“Poluição atmosférica severa” no Médio Oriente fortemente impulsionada pela ação humana e é “evitável”, revela estudo
A opinião dominante é de que a degradação da qualidade do ar na região do Médio Oriente se deve principalmente às poeiras desérticas que são transportadas por todo o mundo pelos ventos. No entanto, uma nova investigação desafia essa conceção, e aponta a responsabilidade à atividade humana pela “poluição atmosférica severa” registada nessa zona do planeta.
“Até agora, considerava-se que a qualidade do ar no Médio Oriente era principalmente afetada pelas grandes quantidades de poeira natural”. No entanto, com base em medições realizadas na Península Arábica, os cientistas descobriram que cerca de 90% das partículas finas que prejudicam a qualidade do ar nessa parte do globo têm “origem antropogénica” e são distintas das “menos prejudiciais partículas de poeira do deserto”.
“No Médio Oriente a poluição antropogénica do ar é o principal risco para a saúde e um importante fator climático”, indicam num estudo publicado na revista ‘Nature’.
“O Médio Oriente está localizado numa ‘cintura de pó’, e experiencia, em média, vinte grandes tempestades de poeira todos os anos”, explicam os cientistas, detalhando que, em grande medida devido à falta de chuva, “as concentrações elevadas de poeiras minerais têm um profundo impacto nos ecossistemas e na atividade humana e afetam o clima ao interagir com a radiação solar e terrestre”.
O artigo aponta que essa região do mundo, abrangendo cerca de 400 milhões de pessoas, é responsável por aproximadamente 7,5% das emissões globais de gases com efeito de estufa e por mais de 15% da poluição por dióxido de enxofre. Essas emissões são atribuídas à “produção de energia fóssil e à indústria petroquímica”, apontam os cientistas, que descrevem o Médio Oriente como “um dos maiores ‘pontos quentes’, a nível global, de emissões de SO2 [dióxido de enxofre]”.
O artigo indica que a acidificação, causada pela poluição do ar, é um dos principais motores da degradação dos ecossistemas no Médio Oriente, explicando que “as regiões costeiras são as mais intensamente expostas à deposição de enxofre” e identificando o Mar Vermelho, o Golfo Pérsico e as zonas costeiras da Península Arábica, bem como o Mediterrâneo oriental, como áreas “particularmente afetadas” por essa poluição.
A investigação revela que o nível de poluição no Médio Oriente, especialmente no que toca a partículas finas, ultrapassa, “por uma larga margem”, os níveis considerados seguros pela Organização Mundial de Saúde (OMS).
As estimativas apontam que ao material particulado é responsável por entre 5,9% e 15,9% do excesso de mortalidade atribuível à poluição do ar, face os 3% registados nos Estados Unidos e aos 3,7% na Alemanha, o que evidencia “as condições desafiantes da qualidade do ar no Médio Oriente”, afirmam os cientistas.

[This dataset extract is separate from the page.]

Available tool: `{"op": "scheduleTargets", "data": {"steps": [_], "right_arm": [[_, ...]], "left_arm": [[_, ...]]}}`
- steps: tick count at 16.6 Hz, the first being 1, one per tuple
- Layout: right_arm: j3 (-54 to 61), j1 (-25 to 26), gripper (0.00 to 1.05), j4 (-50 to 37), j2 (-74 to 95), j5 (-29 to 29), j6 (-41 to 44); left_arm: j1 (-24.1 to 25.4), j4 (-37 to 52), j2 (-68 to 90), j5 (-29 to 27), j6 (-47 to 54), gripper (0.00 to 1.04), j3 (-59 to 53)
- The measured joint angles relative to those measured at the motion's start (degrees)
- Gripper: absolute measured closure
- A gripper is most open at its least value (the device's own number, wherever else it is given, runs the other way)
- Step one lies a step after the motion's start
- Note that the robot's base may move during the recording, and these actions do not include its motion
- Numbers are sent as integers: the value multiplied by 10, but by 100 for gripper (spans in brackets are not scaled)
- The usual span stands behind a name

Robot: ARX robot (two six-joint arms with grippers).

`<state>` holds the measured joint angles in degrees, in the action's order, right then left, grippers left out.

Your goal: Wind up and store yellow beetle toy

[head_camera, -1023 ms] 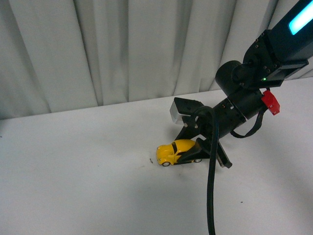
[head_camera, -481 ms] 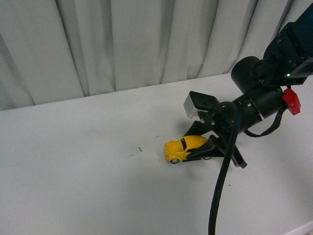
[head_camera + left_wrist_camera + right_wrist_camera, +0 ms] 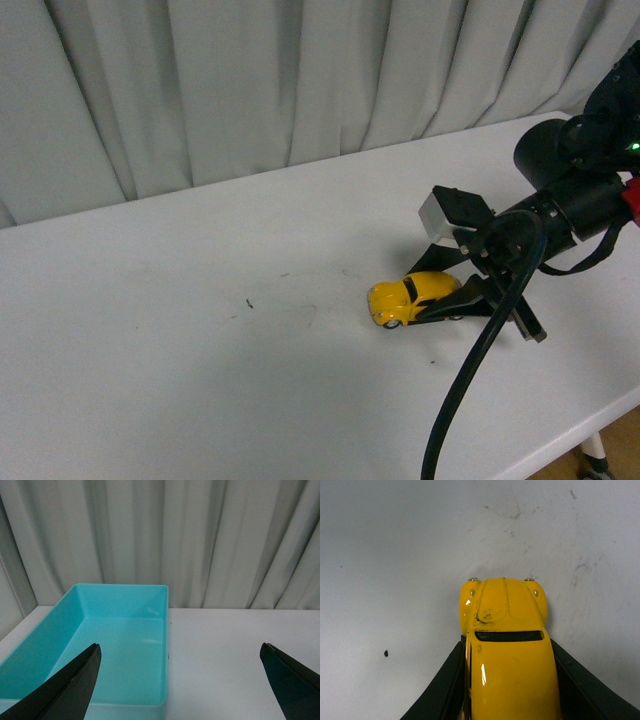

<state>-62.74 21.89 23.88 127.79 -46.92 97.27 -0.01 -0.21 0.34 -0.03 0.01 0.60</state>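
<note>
The right gripper (image 3: 428, 303) clamps the yellow beetle toy (image 3: 405, 297) on the white table (image 3: 200, 340), right of centre in the front view, and its black cable (image 3: 470, 380) trails to the bottom edge. The left gripper (image 3: 179, 650) gapes wide, facing a teal bin (image 3: 80, 615).

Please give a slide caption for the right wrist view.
Right pincer grips the yellow beetle toy on the white table.
</note>
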Motion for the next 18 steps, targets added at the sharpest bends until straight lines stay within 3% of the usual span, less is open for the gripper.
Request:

Dessa forma, os especialistas destacam que os riscos para a saúde representados pela exposição à poluição do ar nessa região são semelhantes aos riscos representados pelo colesterol e uso de tabaco (fumado, mastigado ou inalação passiva).
Além disso, e para colocar as coisas numa perspetiva mais facilmente compreensível, os cientistas comparam as mortes por Covid-19 com as fatalidades derivadas da poluição por partículas finas e ozono.
“Embora não diretamente compatíveis (um sendo um risco para a saúde e outro uma doença), o excesso de mortalidade anual atribuído à fraca qualidade do ar (11,5% devido a partículas finas e O3) e à Covid-19 (7,6% em toda a região, e 10,3% excluindo o Egipto, a Síria e o Iémen) são semelhantes”. No entanto, sublinham que “os impactos da poluição do ar na saúde têm uma maior duração”.
Apesar de reconhecerem que cerca de 52% das partículas finas que degradam a qualidade do ar têm origem em poeiras dos desertos, alertam que “uma grande parte das partículas finas prejudiciais para a saúde são antropogénicas e evitáveis”, acrescentando que as concentrações dessas substâncias poluentes são mais elevadas em áreas densamente povoadas “devido à proximidade com fontes antropogénicas”.
Em países como o Kuwait, o Egipto, o Bahrain, o Iraque, Omã e a Arábia Saudita, “os efeitos adversos para a saúde derivados da poluição do ar (natural e antropogénica) são particularmente severos”.